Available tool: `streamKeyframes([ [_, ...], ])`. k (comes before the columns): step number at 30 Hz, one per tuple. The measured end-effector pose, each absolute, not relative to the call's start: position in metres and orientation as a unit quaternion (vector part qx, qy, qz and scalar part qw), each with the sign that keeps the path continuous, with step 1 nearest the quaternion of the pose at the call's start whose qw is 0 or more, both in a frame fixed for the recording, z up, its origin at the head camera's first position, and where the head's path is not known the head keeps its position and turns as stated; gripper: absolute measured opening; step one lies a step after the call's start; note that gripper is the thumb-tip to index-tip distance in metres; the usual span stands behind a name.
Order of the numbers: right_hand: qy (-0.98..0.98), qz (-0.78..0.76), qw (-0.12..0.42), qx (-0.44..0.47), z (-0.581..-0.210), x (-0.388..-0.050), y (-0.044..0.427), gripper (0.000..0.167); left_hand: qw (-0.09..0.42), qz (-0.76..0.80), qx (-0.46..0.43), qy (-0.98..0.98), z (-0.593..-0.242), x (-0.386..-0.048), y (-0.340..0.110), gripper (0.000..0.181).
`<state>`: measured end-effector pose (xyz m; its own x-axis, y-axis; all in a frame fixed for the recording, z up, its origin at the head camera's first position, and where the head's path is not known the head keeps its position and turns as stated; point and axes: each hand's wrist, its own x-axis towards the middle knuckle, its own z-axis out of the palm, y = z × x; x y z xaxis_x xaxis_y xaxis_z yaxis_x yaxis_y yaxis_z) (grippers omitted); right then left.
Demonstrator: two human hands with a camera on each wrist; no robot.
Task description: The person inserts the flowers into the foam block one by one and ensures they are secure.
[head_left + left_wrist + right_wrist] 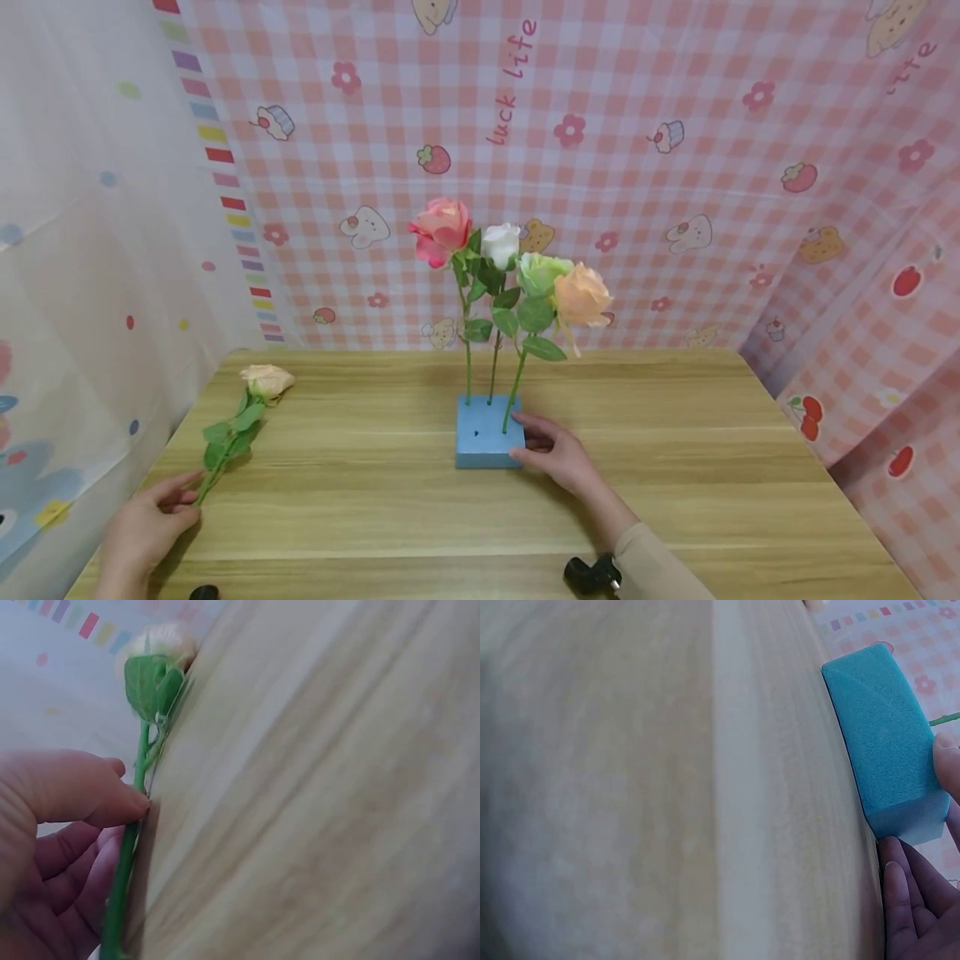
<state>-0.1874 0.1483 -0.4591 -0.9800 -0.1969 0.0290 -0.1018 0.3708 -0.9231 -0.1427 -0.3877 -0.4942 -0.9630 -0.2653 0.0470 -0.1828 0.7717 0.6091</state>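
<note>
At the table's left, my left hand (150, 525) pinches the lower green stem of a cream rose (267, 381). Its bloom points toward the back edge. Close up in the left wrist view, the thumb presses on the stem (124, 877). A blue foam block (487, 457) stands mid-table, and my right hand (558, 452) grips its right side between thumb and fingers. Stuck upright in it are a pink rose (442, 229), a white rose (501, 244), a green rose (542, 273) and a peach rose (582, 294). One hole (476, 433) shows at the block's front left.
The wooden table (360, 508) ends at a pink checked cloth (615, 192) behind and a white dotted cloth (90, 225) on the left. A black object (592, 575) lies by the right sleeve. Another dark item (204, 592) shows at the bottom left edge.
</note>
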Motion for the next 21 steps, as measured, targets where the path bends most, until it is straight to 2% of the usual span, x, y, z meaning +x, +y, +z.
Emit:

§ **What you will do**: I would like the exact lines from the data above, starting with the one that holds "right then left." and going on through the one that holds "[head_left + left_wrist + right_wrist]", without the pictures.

§ **Expected answer**:
`<state>`: measured end-effector pose (xyz m; its own x-axis, y-axis; all in a frame fixed for the recording, z up, its origin at the head camera's first position, and where the head's path is not known the head keeps its position and turns as stated; point and axes: each hand's wrist, its own x-axis towards the middle knuckle, its own z-axis out of the palm, y = z × x; x y z xaxis_x xaxis_y xaxis_z yaxis_x yaxis_y yaxis_z) (grippers omitted); right then left.
Demonstrator: two human hands with a camera on each wrist; no robot.
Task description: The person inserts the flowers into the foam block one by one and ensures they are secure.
[head_left + left_wrist + right_wrist] 

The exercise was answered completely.